Currently, if we want to compile a given method, we also need to compile all of the methods it directly calls (i.e. not inlined, and not dynamically dispatched via jl_apply_generic). Instead, we could emit a call to a stub that invokes the interpreter for the called method. If and when we decide to compile that method, we replace the pointer to refer to the compiled version.

Then we could try various strategies for picking methods to compile. One simple one would be to initially only compile methods with loops (backwards branches). For other methods, keep a counter and compile them once they are called a certain number of times or with a certain frequency.

jl_compile_method_internal in gf.c generally decides whether to compile things; for instance it handles the logic for --compile=min.

All 5 comments

Idea 1: infer less stuff from top level. The heuristic might be that from top level, any call that (1) doesn't call a method already on the stack (i.e., no recursion) and (2) doesn't contain a backwards-pointing :goto or :gotoifnot (i.e., no loop) is unlikely to be performance sensitive and doesn't deserve inference time.

Idea 2: split method bodies, using the interpreter for everything except basic blocks that are inside loops. This is a more extreme version of idea 1, isolating the performance-sensitive parts of methods for compilation and interpreting everything else.

Idea 3: measure run time performance and compile the hot spots. This is harder than it sounds, because (1) measuring performance costs performance, and (2) you may have to solve the "entry point" problem if you discover that you're in the middle of something that's taking forever and need to switch to compiled mode mid-stream (https://github.com/JuliaDebug/JuliaInterpreter.jl/issues/44).

Idea 4: make the interpreter faster. Relying on the interpreter for more stuff inevitably puts pressure on its performance, and right now it's not great. Some thoughts:

  • introduce local method tables to circumvent much of the cost of method dispatch (already pioneered in JuliaInterpreter)
  • more efficient :foreigncall handling (already pioneered in JuliaInterpreter, which just compiles these)
  • an efficiently-interpretable bytecode for Julia's compressed ASTs. A possible sketch can be found in https://github.com/JuliaDebug/JuliaInterpreter.jl/pull/309. (There are some things I'd definitely change, but hopefully some of the ideas are good.)
  • (edit by @JeffBezanson ) The interpreter currently looks up all globals, even constants, in the module's hash table. Removing that overhead is a big piece of low-hanging fruit.

Idea 5: This is another approach to incrementally switching from the interpreter to the compiler.

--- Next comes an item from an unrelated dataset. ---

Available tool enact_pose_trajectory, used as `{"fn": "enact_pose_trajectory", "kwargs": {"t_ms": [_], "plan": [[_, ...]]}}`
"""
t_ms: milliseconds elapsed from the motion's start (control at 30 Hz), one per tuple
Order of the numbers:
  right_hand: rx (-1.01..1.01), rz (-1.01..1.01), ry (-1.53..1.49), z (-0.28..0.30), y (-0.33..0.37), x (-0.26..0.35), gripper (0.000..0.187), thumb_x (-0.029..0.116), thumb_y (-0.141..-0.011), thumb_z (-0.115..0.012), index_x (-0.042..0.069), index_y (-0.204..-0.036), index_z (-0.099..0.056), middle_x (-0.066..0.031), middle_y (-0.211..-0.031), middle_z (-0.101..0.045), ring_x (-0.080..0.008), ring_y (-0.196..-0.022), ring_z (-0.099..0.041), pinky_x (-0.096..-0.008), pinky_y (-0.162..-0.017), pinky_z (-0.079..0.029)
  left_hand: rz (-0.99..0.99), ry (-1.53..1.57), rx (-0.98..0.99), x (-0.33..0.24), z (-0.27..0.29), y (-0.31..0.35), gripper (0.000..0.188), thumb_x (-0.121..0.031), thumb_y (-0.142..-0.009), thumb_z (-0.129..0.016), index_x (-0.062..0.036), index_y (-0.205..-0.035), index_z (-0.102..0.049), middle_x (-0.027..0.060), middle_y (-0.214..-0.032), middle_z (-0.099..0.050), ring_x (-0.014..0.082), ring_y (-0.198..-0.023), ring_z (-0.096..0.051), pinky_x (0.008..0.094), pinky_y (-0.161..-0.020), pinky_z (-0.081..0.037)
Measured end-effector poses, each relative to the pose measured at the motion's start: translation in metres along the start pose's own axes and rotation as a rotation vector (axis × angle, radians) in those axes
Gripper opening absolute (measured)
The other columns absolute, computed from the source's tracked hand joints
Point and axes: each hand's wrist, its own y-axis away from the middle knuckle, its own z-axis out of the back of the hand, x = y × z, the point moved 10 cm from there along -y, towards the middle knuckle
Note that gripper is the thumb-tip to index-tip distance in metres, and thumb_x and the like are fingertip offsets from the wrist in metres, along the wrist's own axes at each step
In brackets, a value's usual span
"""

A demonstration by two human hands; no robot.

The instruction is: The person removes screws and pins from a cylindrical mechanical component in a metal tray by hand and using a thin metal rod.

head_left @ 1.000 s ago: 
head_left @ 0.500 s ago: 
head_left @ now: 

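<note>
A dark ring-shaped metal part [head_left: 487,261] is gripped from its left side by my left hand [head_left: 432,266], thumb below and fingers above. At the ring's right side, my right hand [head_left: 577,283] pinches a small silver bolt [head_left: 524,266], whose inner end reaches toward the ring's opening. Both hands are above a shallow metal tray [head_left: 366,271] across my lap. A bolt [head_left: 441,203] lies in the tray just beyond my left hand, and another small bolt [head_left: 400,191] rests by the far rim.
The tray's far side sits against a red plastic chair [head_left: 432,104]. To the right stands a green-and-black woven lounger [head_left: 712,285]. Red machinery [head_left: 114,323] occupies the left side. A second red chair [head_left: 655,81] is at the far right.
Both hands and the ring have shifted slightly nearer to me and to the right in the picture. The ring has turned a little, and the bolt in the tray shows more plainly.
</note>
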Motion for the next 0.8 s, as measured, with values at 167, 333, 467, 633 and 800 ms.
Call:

Currently, if we want to compile a given method, we also need to compile all of the methods it directly calls (i.e. not inlined, and not dynamically dispatched via jl_apply_generic). Instead, we could emit a call to a stub that invokes the interpreter for the called method. If and when we decide to compile that method, we replace the pointer to refer to the compiled version.

Then we could try various strategies for picking methods to compile. One simple one would be to initially only compile methods with loops (backwards branches). For other methods, keep a counter and compile them once they are called a certain number of times or with a certain frequency.

jl_compile_method_internal in gf.c generally decides whether to compile things; for instance it handles the logic for --compile=min.